**WORK ORDER**:
Could you report every line from the entries that includes the word "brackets"?

**GIVEN DATA**:
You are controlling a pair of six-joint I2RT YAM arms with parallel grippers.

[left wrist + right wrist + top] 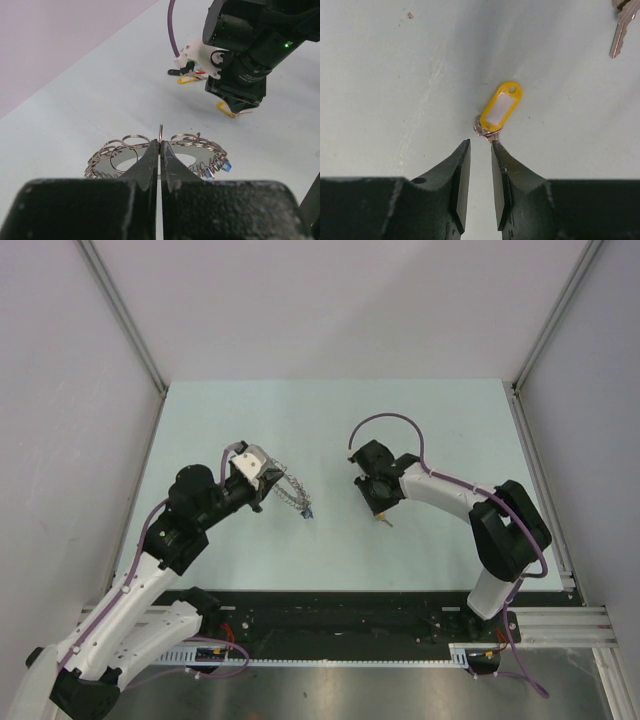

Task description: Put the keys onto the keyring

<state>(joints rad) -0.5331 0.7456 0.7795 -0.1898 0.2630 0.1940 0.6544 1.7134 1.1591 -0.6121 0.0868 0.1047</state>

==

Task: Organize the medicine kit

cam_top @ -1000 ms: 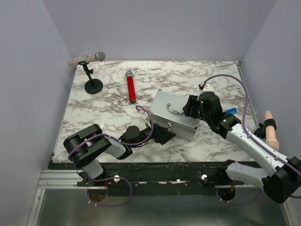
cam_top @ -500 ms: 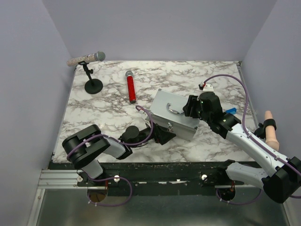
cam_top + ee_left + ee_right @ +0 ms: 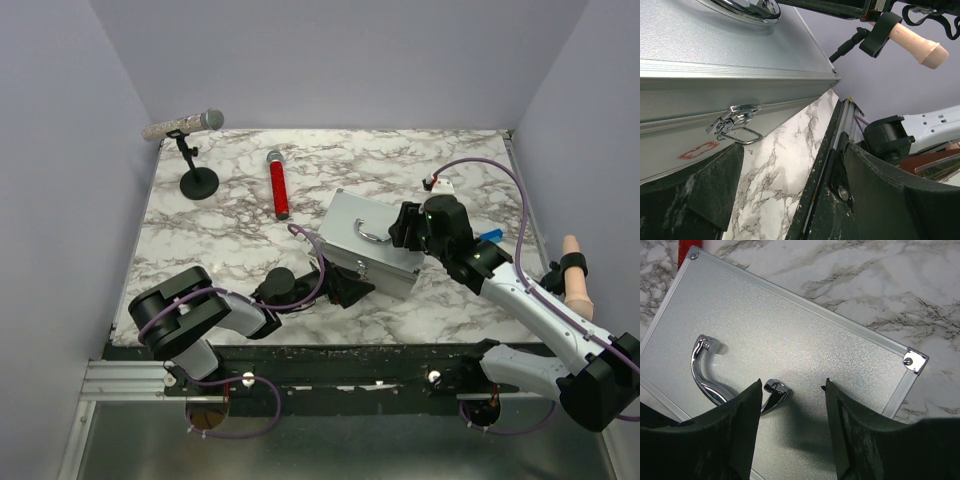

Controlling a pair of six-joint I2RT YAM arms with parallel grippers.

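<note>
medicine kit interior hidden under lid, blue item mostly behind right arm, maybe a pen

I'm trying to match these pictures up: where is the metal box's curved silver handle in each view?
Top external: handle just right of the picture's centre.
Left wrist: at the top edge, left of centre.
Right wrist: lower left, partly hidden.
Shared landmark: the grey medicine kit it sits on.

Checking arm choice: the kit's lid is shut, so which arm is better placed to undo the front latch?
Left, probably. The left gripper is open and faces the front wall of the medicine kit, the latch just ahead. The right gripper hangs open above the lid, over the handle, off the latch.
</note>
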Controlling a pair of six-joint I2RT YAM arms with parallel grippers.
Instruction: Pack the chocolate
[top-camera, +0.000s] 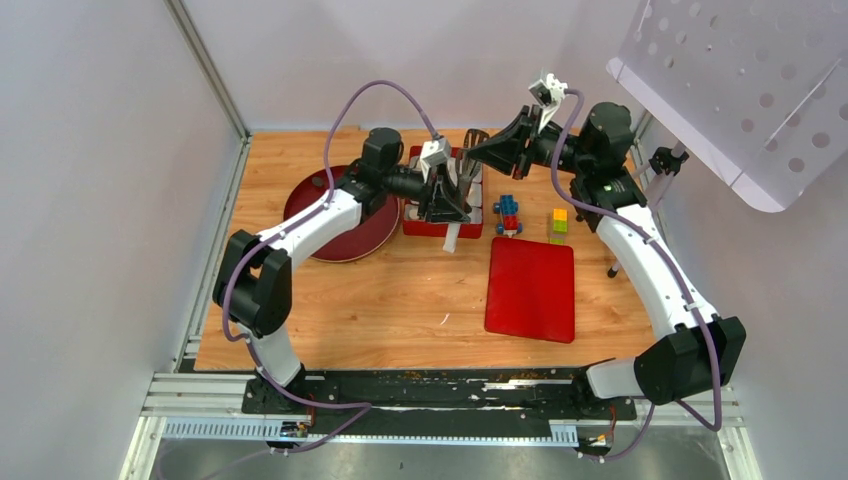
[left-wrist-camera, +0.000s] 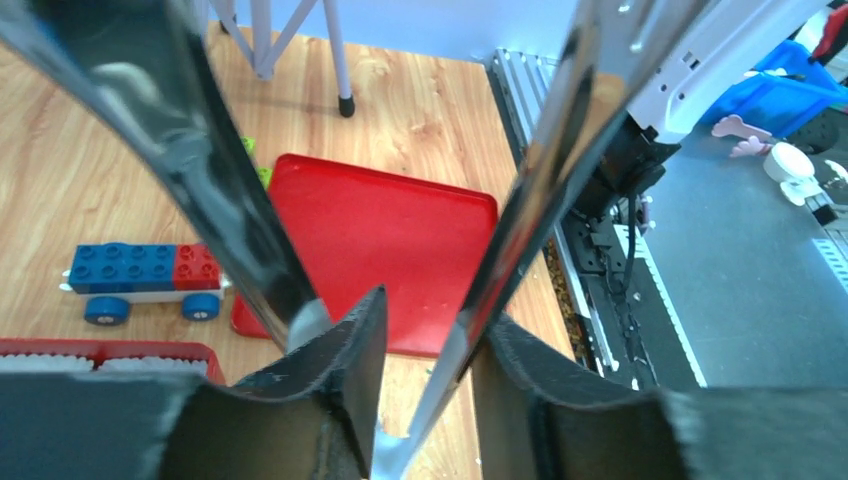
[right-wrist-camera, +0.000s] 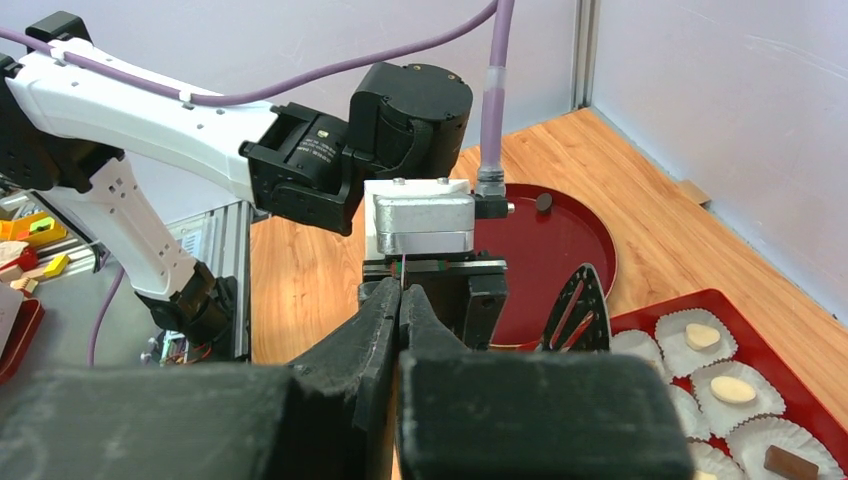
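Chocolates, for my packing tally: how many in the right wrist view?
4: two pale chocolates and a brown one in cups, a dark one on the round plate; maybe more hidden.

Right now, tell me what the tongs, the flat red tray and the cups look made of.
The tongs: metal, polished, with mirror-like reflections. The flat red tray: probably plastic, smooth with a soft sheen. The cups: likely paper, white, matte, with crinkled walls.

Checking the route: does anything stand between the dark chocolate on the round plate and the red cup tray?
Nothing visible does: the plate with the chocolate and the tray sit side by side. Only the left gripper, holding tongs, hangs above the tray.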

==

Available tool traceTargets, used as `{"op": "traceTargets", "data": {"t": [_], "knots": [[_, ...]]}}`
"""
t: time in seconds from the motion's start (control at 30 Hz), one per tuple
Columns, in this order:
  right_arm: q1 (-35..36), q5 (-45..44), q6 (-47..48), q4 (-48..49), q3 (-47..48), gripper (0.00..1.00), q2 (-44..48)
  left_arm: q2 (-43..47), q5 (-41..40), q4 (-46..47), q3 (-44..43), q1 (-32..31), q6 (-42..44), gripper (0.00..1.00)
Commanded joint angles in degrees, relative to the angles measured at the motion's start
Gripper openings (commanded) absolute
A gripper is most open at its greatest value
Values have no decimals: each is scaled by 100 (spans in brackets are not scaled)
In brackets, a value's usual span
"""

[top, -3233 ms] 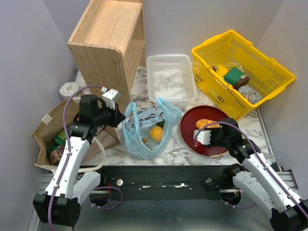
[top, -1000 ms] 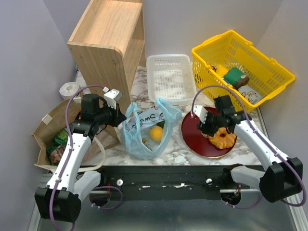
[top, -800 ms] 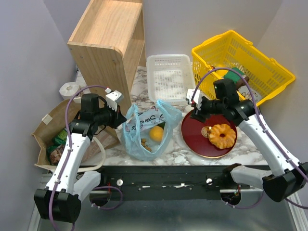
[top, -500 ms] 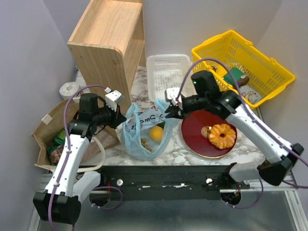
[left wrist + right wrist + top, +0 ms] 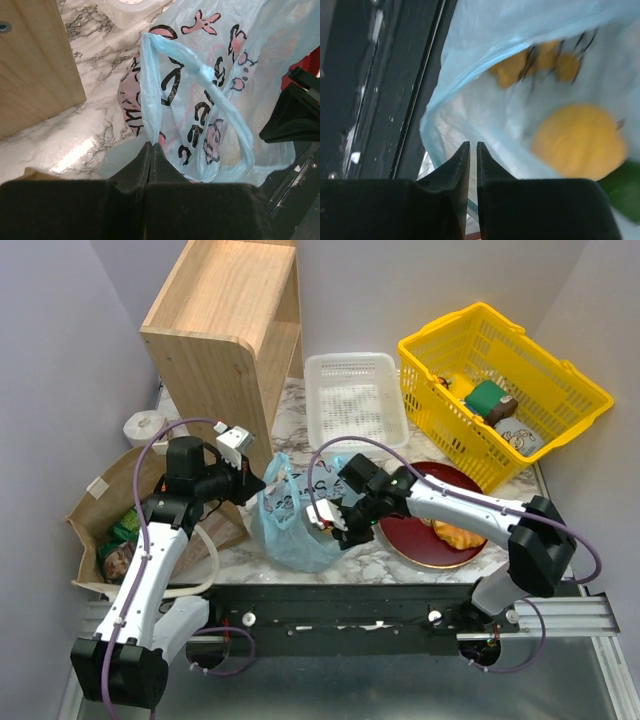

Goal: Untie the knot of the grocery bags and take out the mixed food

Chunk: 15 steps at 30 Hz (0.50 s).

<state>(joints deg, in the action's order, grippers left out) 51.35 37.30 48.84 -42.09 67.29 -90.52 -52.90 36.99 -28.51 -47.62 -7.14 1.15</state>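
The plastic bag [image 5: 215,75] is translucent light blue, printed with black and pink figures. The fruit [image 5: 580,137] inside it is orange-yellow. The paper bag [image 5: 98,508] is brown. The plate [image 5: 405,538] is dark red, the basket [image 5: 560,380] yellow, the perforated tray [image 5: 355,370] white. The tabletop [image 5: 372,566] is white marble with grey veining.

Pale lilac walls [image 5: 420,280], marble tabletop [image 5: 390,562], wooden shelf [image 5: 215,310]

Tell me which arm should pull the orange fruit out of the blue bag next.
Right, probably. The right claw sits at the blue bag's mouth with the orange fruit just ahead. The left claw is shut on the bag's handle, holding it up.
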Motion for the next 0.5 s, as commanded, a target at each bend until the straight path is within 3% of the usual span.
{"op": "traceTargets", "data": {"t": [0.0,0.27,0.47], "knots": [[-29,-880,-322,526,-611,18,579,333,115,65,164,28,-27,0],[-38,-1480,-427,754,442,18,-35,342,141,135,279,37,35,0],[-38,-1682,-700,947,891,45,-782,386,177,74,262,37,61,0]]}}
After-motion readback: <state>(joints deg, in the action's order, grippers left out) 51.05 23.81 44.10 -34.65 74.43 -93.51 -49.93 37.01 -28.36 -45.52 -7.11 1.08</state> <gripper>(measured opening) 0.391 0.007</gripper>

**SOLUTION TO THIS TASK**:
Values have no decimals: each is scaled by 100 (spans in brackets are not scaled)
In brackets, a value's usual span

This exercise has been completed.